Loretta Lynch
U.S. Attorney General nominee Loretta Lynch delivers remarks after U.S. President Barack Obama named her to replace retiring Attorney General Eric Holder, in the Roosevelt Room at the White House in Washington Nov. 8, 2014. REUTERS/Jonathan Ernst

WASHINGTON – The confirmation of Loretta Lynch to be the next Attorney General might not be too painful. But it’s going to have to wait until Republicans take over the Senate in December.

President Barack Obama nominated Lynch, who would be the first female African-American to hold the job, last weekend, giving Senate Democrats a small window to clear her nomination before they officially lose control of the upper chamber in January. But they don't appear eager to wage the war that will be needed to get her nomination through before they finish in December -- especially since they will have to deal with several other problems during that time.

“She’s a solid choice, looks like the consensus is to do her next year,” Republican Sen. Lindsey Graham said. “From my point of view I think she has the experience and background to be a qualified nominee -- all contingent on how she performs.”

But it’s not going to be a love fest. She will likely be subjected to tough questions about the policies and priorities of her predecessor Eric Holder -- like his handling of Fast and Furious, investigations into media organizations and not fighting for gay marriage prohibitions.

“She’ll have to answer a lot of questions about Obama policy past, present and future,” Graham added.

Democrat Sen. Richard Blumenthal, of Connecticut, said he wished the nomination had been handled while Democrats are still in control of the Senate.

"I wanted to do it during this week," Blumenthal said. "There is a need to fill that post and there is no need to delay it. I don't understand the argument ... that there won't be a fight in the next sessions but we don't need another fight now. If there is no fight, why not do it now?"

Republican Sen. Jeff Sessions, a member of the Judiciary Committee, said he hasn’t given her nomination a deep look, but that she will have to explain her views of controversial policies that were enacted under Holder.
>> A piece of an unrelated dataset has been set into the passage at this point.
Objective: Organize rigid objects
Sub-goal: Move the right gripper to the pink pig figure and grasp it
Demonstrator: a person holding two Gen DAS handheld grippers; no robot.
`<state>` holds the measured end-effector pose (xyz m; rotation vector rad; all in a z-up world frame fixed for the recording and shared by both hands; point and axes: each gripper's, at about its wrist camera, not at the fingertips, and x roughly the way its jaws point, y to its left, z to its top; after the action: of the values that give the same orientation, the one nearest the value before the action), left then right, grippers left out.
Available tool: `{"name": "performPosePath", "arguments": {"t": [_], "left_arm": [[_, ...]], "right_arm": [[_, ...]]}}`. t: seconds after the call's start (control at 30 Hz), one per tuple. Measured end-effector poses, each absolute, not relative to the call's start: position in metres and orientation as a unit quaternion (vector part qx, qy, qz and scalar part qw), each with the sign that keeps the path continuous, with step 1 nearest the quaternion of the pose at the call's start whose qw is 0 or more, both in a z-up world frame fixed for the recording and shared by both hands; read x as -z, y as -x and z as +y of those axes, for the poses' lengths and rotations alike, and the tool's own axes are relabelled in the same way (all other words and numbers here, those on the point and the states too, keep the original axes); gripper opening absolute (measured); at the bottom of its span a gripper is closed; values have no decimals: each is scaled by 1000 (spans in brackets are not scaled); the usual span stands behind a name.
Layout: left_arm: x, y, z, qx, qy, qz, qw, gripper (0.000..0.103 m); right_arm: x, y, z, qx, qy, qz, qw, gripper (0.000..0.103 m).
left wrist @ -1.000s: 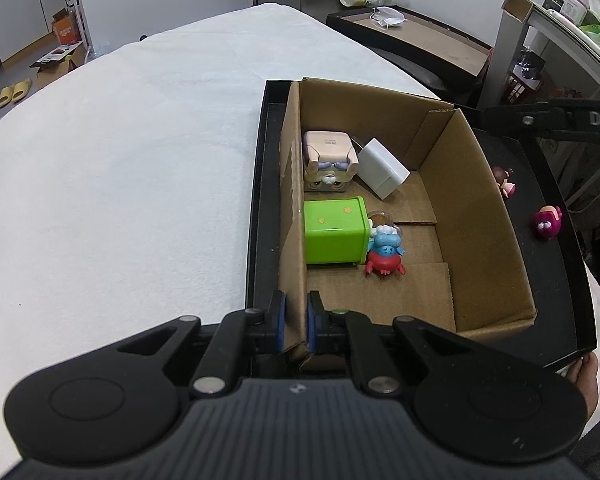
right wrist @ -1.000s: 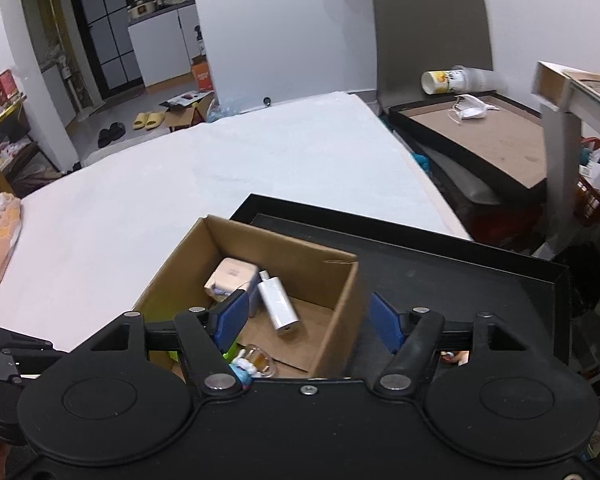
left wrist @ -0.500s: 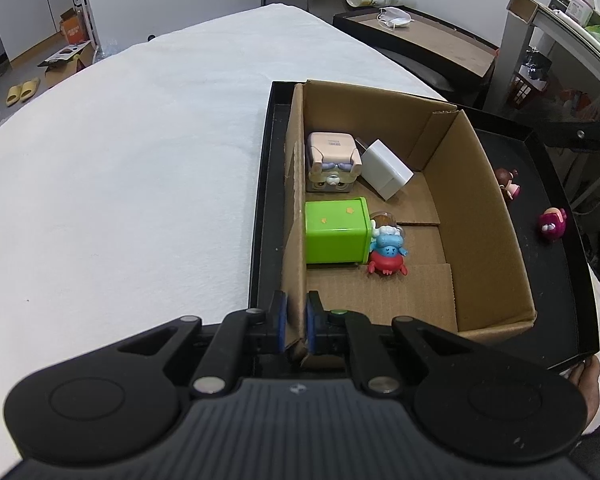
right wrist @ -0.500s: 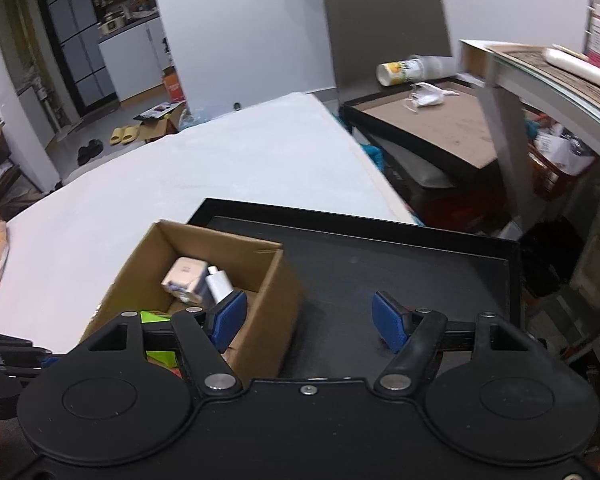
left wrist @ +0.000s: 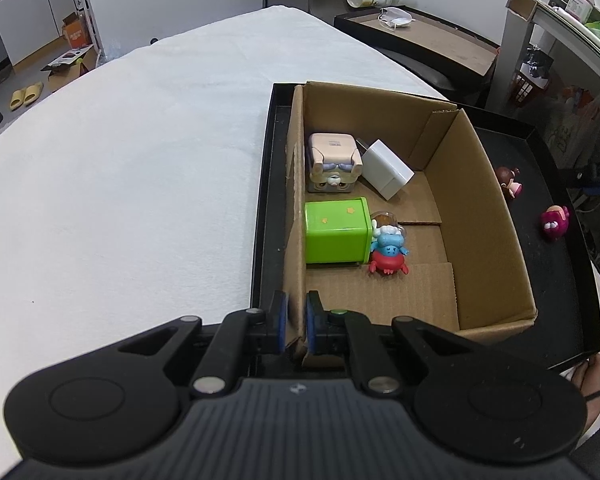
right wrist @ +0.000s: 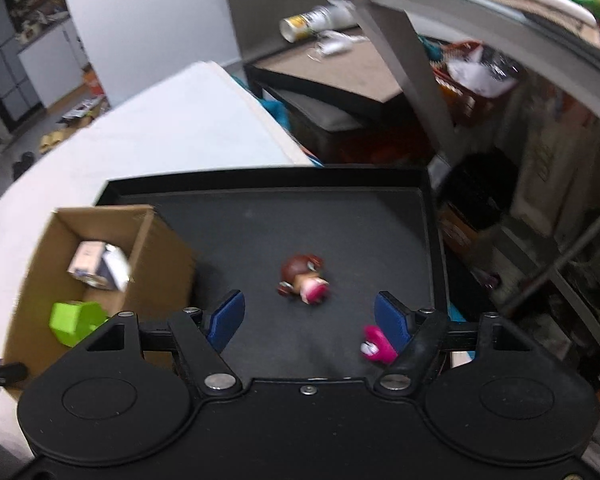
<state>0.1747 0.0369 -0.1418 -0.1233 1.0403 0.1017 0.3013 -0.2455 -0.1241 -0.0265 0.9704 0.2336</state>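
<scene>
My left gripper [left wrist: 294, 322] is shut on the near left wall of the cardboard box [left wrist: 480, 216], which stands in a black tray [left wrist: 556, 264]. The box holds a green cube [left wrist: 334, 234], a beige block figure [left wrist: 334, 162], a white charger [left wrist: 386, 168] and a blue-and-red crab toy [left wrist: 388, 254]. My right gripper [right wrist: 310, 318] is open and empty above the tray floor [right wrist: 284, 224]. A brown-haired doll [right wrist: 304, 280] lies just beyond its fingertips, and a magenta toy [right wrist: 376, 346] sits by the right finger. Both toys also show in the left wrist view, the doll [left wrist: 508, 180] and the magenta toy [left wrist: 554, 222].
The tray rests at the right edge of a white-covered table [left wrist: 140, 168]. A second black tray [left wrist: 420, 36] with a cup and a mask sits beyond. A grey shelf post [right wrist: 412, 68] and cluttered storage stand to the right.
My right gripper has swung right and down, from over the box to over the open tray floor near the doll and magenta toy. My left gripper has kept its hold on the box wall.
</scene>
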Motion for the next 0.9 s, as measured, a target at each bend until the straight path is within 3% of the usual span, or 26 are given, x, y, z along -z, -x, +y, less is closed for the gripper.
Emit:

“I think she’s going to be asked whether she will continue certain policies that I believe are unprincipled and political, whether she thinks they are legitimate positions for attorney general to take,” Sessions said. “She takes an oath she has to defend the law of the United States whether she likes it or not.”

Sen. Chuck Grassley, who is likely to chair the Senate Judiciary Committee when Republicans take over in January, said he supports waiting until the new year.

“It’s going to be a caucus position to put it over until next year,” Grassley said. As for how much opposition there will be, Grassley said he isn’t sure. “I haven’t had a chance to measure that yet,” he said.

Lynch’s nomination will be the first cabinet-level appointment that the GOP-controlled Senate will take up. And it will be the first one the Republicans oversee since Democrats changed the filibuster rules for nominees from the White House.

Known as the “nuclear option,” the new Senate rule put in Majority Leader Harry Reid makes only a simple majority needed to approve nominees. The GOP was livid about the change. Democrats were caught off guard by how angry the Republicans were in response to the change. Bitter feelings between the two sides affected progress in the chamber of months.

Republicans must now decide when they take control of the Senate whether they want to undo the nuclear option and return the ability to filibuster nominees. Conservatives in the Senate are now pushing for Sen. Mitch McConnell, who will take over as minority leader in January, to keep the rules in place.

It’s a question Republicans will have to solve before the Lynch nomination ever sees the Senate floor, and could play an important role in how her nomination is handled by Democrats trying to usher her through the process.

Republicans in the Senate have previously used nomination approval processes to try to get unrelated information from the White House. Last year, Sens. Graham, John McCain and Kelly Ayotte tried to block the nomination of John Brennan as the head of the CIA in order to get more information about the attack at the consulate in Benghazi, Libya.

Graham, a member of the Judiciary Committee, said he doesn’t foresee that kind of opposition to Lynch.

“Some people will want information that we think is relevant to ongoing investigations where we’ve been stonewalled,” Graham said. “My point of view of her is that we need an attorney general. I’ll support my colleagues when I think they’re reasonable. But the nation needs an attorney general.”